BRIEF:
Repeat the entire listing exactly.

GIVEN DATA:
○ ○ ○ ○
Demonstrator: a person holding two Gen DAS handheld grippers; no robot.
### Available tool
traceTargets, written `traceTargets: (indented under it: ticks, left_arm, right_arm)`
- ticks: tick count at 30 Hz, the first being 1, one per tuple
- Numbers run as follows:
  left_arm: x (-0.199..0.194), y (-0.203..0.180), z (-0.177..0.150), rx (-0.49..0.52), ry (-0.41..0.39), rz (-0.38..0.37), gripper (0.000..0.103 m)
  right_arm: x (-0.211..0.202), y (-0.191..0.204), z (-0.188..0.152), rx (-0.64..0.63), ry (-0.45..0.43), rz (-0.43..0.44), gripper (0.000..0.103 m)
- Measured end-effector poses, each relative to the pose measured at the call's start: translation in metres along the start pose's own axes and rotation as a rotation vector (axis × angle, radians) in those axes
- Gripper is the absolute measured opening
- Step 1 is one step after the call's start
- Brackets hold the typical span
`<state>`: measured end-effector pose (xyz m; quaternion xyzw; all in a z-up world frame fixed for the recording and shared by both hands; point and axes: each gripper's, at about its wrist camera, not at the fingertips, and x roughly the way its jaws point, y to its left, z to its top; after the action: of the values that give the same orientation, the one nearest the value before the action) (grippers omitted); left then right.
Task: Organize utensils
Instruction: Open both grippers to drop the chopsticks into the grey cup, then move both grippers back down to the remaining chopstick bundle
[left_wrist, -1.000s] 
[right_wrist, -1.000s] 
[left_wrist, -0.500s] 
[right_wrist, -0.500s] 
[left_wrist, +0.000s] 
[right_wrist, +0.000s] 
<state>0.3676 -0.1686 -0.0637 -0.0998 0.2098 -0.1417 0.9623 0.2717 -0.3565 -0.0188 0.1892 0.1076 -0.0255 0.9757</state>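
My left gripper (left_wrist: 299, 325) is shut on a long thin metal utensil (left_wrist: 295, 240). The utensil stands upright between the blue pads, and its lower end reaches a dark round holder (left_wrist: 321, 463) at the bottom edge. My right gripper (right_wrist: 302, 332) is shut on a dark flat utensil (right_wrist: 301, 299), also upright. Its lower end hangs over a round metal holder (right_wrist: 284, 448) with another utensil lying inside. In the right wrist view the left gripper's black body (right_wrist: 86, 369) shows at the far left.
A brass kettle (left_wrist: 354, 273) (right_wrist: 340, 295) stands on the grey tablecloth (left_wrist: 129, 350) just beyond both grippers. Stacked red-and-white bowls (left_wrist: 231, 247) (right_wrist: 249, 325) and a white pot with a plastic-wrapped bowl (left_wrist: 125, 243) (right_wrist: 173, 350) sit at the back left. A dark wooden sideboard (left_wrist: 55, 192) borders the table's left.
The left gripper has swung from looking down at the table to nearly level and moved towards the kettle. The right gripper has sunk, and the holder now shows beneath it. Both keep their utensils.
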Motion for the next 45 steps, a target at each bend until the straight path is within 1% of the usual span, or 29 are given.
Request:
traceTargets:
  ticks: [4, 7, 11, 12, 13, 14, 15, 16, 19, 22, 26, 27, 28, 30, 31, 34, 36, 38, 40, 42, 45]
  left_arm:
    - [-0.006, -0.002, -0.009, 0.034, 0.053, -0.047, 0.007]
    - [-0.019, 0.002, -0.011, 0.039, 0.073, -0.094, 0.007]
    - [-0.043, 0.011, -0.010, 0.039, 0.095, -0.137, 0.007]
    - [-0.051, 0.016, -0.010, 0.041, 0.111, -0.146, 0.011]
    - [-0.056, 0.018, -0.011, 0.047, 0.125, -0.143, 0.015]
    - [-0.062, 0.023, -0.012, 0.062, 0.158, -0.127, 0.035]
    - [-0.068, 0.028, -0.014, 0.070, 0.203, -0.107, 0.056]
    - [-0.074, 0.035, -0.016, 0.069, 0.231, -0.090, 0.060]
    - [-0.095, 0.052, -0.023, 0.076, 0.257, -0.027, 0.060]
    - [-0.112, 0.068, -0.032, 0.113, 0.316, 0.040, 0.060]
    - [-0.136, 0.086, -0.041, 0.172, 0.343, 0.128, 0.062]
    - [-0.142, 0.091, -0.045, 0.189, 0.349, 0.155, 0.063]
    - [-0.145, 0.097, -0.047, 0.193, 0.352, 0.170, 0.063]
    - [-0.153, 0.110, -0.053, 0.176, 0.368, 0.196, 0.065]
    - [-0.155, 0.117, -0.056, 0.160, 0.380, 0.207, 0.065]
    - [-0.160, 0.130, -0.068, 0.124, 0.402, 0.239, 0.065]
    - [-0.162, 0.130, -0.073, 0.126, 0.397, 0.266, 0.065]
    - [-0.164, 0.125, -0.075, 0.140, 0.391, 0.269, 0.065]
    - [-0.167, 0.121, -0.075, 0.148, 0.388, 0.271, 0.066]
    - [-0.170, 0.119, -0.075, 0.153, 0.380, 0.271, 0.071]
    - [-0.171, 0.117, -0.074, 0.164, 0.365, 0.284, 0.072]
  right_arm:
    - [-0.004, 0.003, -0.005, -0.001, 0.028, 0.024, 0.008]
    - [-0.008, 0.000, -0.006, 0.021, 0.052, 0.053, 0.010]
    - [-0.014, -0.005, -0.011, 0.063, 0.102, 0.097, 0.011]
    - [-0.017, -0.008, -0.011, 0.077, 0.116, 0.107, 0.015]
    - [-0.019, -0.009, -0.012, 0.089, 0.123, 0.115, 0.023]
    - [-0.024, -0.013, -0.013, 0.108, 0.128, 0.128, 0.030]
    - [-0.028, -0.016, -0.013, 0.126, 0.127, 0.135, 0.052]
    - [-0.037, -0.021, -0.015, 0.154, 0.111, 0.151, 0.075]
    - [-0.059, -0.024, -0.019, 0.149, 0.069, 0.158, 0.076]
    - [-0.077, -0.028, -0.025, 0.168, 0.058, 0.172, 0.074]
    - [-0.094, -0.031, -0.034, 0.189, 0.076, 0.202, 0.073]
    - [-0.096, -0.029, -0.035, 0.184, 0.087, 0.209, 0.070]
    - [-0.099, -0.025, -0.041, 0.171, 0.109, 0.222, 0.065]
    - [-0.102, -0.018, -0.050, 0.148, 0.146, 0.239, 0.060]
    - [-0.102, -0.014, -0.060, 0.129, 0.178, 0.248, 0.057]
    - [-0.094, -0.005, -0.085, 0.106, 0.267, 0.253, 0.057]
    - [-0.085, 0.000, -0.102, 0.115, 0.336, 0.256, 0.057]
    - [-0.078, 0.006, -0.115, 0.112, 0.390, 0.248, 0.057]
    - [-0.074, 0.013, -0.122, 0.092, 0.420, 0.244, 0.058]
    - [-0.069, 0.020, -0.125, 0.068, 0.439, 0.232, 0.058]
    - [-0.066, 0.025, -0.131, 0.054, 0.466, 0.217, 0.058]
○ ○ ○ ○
EXPECTED ANSWER:
Demonstrator: a person holding two Gen DAS handheld grippers; no robot.
### Available tool
traceTargets, written `traceTargets: (indented under it: ticks, left_arm, right_arm)`
- ticks: tick count at 30 Hz, the first being 1, one per tuple
- Numbers run as follows:
  left_arm: x (-0.199..0.194), y (-0.203..0.180), z (-0.177..0.150), rx (-0.49..0.52), ry (-0.41..0.39), rz (-0.38..0.37), gripper (0.000..0.103 m)
  right_arm: x (-0.211..0.202), y (-0.191..0.204), z (-0.188..0.152), rx (-0.64..0.63), ry (-0.45..0.43), rz (-0.43..0.44), gripper (0.000..0.103 m)
- Measured end-effector poses, each relative to the pose measured at the call's start: translation in metres along the start pose's own axes and rotation as a rotation vector (axis × angle, radians) in those axes
- Gripper is the absolute measured opening
- Step 1 is one step after the call's start
- Brackets hold the typical span
`<state>`: measured end-effector pose (xyz m; quaternion xyzw; all in a z-up world frame fixed for the recording and shared by both hands; point and axes: each gripper's, at about its wrist camera, not at the fingertips, and x roughly the way its jaws point, y to its left, z to its top; after the action: of the values that give the same orientation, the one nearest the value before the action) (grippers omitted); left then right.
Task: Organize utensils
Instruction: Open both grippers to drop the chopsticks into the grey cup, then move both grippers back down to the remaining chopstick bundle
[left_wrist, -1.000s] 
[right_wrist, -1.000s] 
[left_wrist, -0.500s] 
[right_wrist, -0.500s] 
[left_wrist, +0.000s] 
[right_wrist, +0.000s] 
<state>0.3676 -0.1686 -0.0637 -0.0998 0.2098 -0.1417 0.9623 0.2717 -0.3565 -0.0188 0.1892 0.1076 -0.0255 0.9757</state>
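My left gripper (left_wrist: 299, 325) is shut on a long thin metal utensil (left_wrist: 295, 240). The utensil stands upright between the blue pads, and its lower end reaches a dark round holder (left_wrist: 321, 463) at the bottom edge. My right gripper (right_wrist: 302, 332) is shut on a dark flat utensil (right_wrist: 301, 299), also upright. Its lower end hangs over a round metal holder (right_wrist: 284, 448) with another utensil lying inside. In the right wrist view the left gripper's black body (right_wrist: 86, 369) shows at the far left.
A brass kettle (left_wrist: 354, 273) (right_wrist: 340, 295) stands on the grey tablecloth (left_wrist: 129, 350) just beyond both grippers. Stacked red-and-white bowls (left_wrist: 231, 247) (right_wrist: 249, 325) and a white pot with a plastic-wrapped bowl (left_wrist: 125, 243) (right_wrist: 173, 350) sit at the back left. A dark wooden sideboard (left_wrist: 55, 192) borders the table's left.
The left gripper has swung from looking down at the table to nearly level and moved towards the kettle. The right gripper has sunk, and the holder now shows beneath it. Both keep their utensils.
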Motion for the next 45 steps, a target at each bend until the straight path is within 1% of the usual span, or 29 are given.
Request:
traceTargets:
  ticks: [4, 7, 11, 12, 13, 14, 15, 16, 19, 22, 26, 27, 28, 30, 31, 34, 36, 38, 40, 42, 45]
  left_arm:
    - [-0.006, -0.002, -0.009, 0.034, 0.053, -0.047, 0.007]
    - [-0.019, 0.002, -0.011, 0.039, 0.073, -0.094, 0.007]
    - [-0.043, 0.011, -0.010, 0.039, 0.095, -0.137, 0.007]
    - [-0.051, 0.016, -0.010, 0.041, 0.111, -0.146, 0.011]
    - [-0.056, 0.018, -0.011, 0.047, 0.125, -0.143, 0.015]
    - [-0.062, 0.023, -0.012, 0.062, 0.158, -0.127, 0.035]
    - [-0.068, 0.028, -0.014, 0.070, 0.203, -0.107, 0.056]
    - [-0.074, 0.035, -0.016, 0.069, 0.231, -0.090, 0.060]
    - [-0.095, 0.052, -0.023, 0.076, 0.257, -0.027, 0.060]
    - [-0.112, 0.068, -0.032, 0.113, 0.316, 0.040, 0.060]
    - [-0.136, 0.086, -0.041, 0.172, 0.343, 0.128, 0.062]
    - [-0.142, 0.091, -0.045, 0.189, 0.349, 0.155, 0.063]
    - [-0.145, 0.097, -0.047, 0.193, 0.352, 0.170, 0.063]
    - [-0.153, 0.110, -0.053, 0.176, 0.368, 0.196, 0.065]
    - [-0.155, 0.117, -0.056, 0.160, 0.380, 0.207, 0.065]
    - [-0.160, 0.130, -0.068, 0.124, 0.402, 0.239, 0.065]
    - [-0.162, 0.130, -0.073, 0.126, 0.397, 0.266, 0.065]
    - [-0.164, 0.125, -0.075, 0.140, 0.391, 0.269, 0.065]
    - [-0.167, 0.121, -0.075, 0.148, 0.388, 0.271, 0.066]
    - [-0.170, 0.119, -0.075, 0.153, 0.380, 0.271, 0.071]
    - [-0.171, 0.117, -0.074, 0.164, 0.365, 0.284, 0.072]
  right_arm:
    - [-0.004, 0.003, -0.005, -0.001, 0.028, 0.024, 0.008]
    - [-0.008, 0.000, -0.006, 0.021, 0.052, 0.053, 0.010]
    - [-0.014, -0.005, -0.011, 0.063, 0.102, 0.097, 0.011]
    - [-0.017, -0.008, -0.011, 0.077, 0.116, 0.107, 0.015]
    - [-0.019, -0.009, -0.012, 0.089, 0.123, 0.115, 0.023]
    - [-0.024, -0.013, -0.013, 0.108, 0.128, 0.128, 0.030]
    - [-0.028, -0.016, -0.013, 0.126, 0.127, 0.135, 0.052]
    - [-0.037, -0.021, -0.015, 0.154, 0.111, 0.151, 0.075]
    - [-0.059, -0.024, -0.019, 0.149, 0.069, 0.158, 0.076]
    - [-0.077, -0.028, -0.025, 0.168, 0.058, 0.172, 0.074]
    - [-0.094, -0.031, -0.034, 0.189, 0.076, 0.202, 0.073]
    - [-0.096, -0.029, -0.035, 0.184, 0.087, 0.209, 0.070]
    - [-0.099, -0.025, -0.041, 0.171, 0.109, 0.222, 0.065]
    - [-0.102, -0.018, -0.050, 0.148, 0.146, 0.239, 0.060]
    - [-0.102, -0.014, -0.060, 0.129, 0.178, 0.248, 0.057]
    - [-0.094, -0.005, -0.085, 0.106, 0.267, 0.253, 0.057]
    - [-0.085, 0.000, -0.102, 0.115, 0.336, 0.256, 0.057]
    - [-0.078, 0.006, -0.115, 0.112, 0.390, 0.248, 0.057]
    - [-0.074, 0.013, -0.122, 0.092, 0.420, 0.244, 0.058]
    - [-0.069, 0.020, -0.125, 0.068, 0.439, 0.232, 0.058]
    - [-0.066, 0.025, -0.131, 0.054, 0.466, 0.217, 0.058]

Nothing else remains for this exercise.